Após o encapsulamento do EGFP mRNA em diferentes quantidades de nanoliposomos, os nanolipoplexos formados podem ser incubados com células in vitro e a porcentagem de células expressas por eGFP pode ser analisada usando citometria de fluxo 24 horas após a transfecção. Como visto aqui, mesmo apenas um microliter da solução de nanoliposomos é suficiente para alcançar uma alta transfecção das células invitro. Quando as células são transfeinadas com nanoliposomos contendo cy3 rotulados eGFP mRNA, a presença do eGFP mRNA no citoplasma, bem como a proteína eGFP já produzida, pode ser visualizada.
Uma vez que a transfecção de células usando nanolipoplexos pode ter efeitos adversos nas células, a viabilidade das células foi testada após 24 horas e 72 horas após a transfecção. Nenhum efeito na viabilidade celular pôde ser detectado quando as células foram tratadas com 2,5 ou cinco microlitros de nanolipoplexos. Ao tentar este procedimento, é importante lembrar de trabalhar em um ambiente livre de etanol o tempo todo, pois isso pode prejudicar a estabilidade nanoliposome.
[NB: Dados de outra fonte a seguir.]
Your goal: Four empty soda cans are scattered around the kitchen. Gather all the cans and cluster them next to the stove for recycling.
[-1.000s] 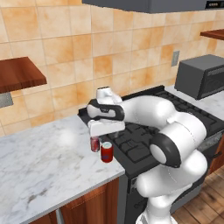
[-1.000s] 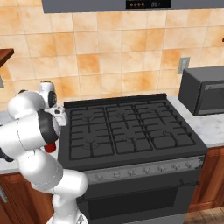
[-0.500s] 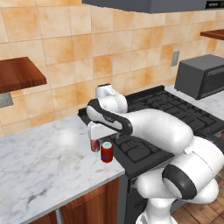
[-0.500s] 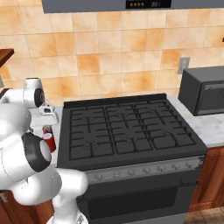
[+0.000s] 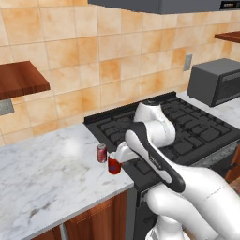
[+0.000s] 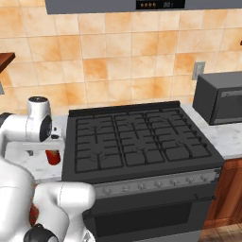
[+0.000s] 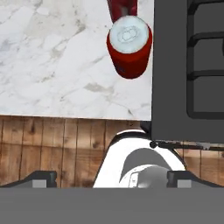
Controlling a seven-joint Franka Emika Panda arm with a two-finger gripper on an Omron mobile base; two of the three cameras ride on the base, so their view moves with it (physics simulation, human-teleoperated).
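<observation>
The red can point(image 7: 130, 46) now stands free on the surface point(image 5: 51, 178) beside the stove point(image 6: 137, 142); the tool point(image 7: 111, 177), jaws apart, has lifted away.

Glossy red metal can point(image 7: 130, 46), veined marble counter point(image 7: 57, 65), matt black stove point(image 6: 137, 142), wood floor point(image 7: 52, 144)

marble counter point(image 5: 47, 173), two red cans point(image 5: 114, 164) upright near its stove-side edge

Risen off the front red soda can point(image 5: 114, 164) and pulled back toward the bench point(image 5: 47, 180) edge: claw point(image 7: 112, 177), jaws spread wide and empty. Swung lower and rightward in the left base view: white arm point(image 5: 154, 145).
</observation>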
Enquanto prepara e mistura o DC-colesterol com DOPE, você deve usar uma pipeta de vidro para evitar a contaminação dos lipídios dissolvidos com componentes solúveis de pontas de pipeta plástica. Seguindo este protocolo, os nanoliposomos gerados podem ser facilmente manipulados durante ou após a preparação. Por exemplo, a incorporação de moléculas de PEG ou anticorpos específicos levaria a um aumento da estabilidade ou iniciaria a segmentação ativa do tecido.
Os nanoliposomos gerados preenchem os aspectos de segurança necessários e facilitam a absorção de mRNA para as células-alvo. Nanoliposomos complexos com um nRNA terapêutico específico podem contribuir essencialmente para o desenvolvimento de novas terapêuticas baseadas em mRNA no campo da engenharia de tecidos ou terapia de substituição, por exemplo.